Exercise brief:
From the line below containing "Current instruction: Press" to the final line, print each line exactly as written. No pictures belong in the copy.
*** Information supplied ***
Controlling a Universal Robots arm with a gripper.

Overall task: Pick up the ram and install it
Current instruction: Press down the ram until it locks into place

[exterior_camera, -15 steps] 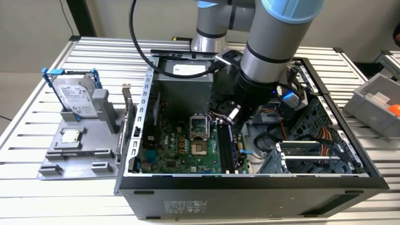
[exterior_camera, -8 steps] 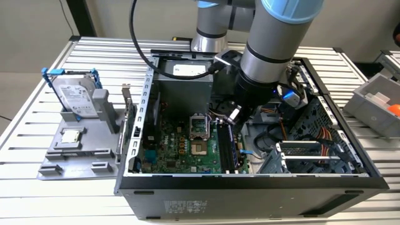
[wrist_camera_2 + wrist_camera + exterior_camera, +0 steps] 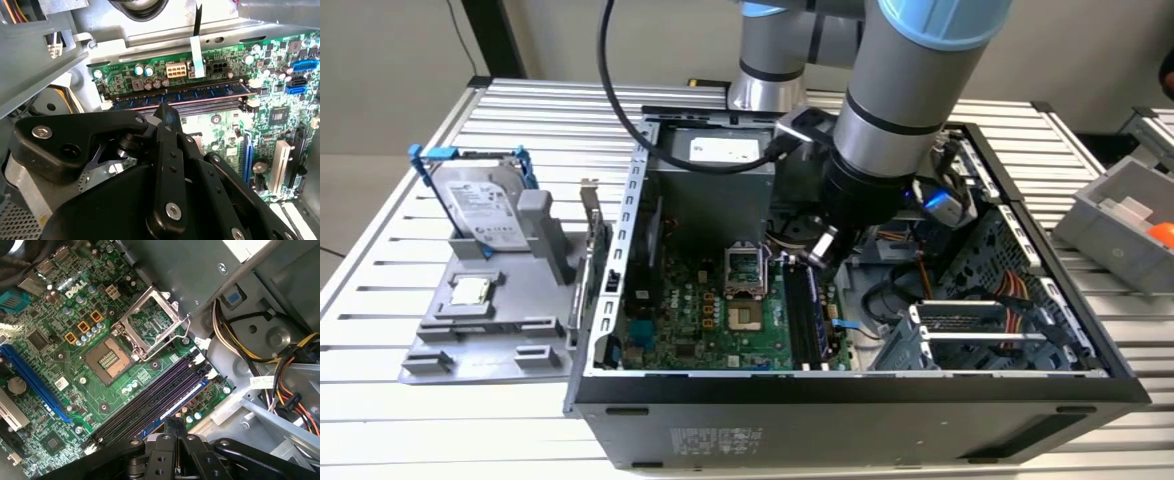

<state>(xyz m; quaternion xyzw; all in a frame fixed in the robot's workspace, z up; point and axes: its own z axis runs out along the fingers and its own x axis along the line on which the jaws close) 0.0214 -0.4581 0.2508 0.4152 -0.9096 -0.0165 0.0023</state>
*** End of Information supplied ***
Response box:
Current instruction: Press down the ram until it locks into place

[exterior_camera, -15 steps] 
[exterior_camera, -8 steps] 
[wrist_camera_2 + wrist_camera + exterior_camera, +0 steps] 

<state>(xyz m; quaternion xyzw; all in a frame fixed in the robot's workspace, z up; point and axes: its own z axis runs out along the fingers and its own x axis along the line on which the jaws close) 0.0214 -0.4581 0.2508 0.4152 -0.9096 -0.0165 0.0023</state>

Nothing else is required to finish the exercise.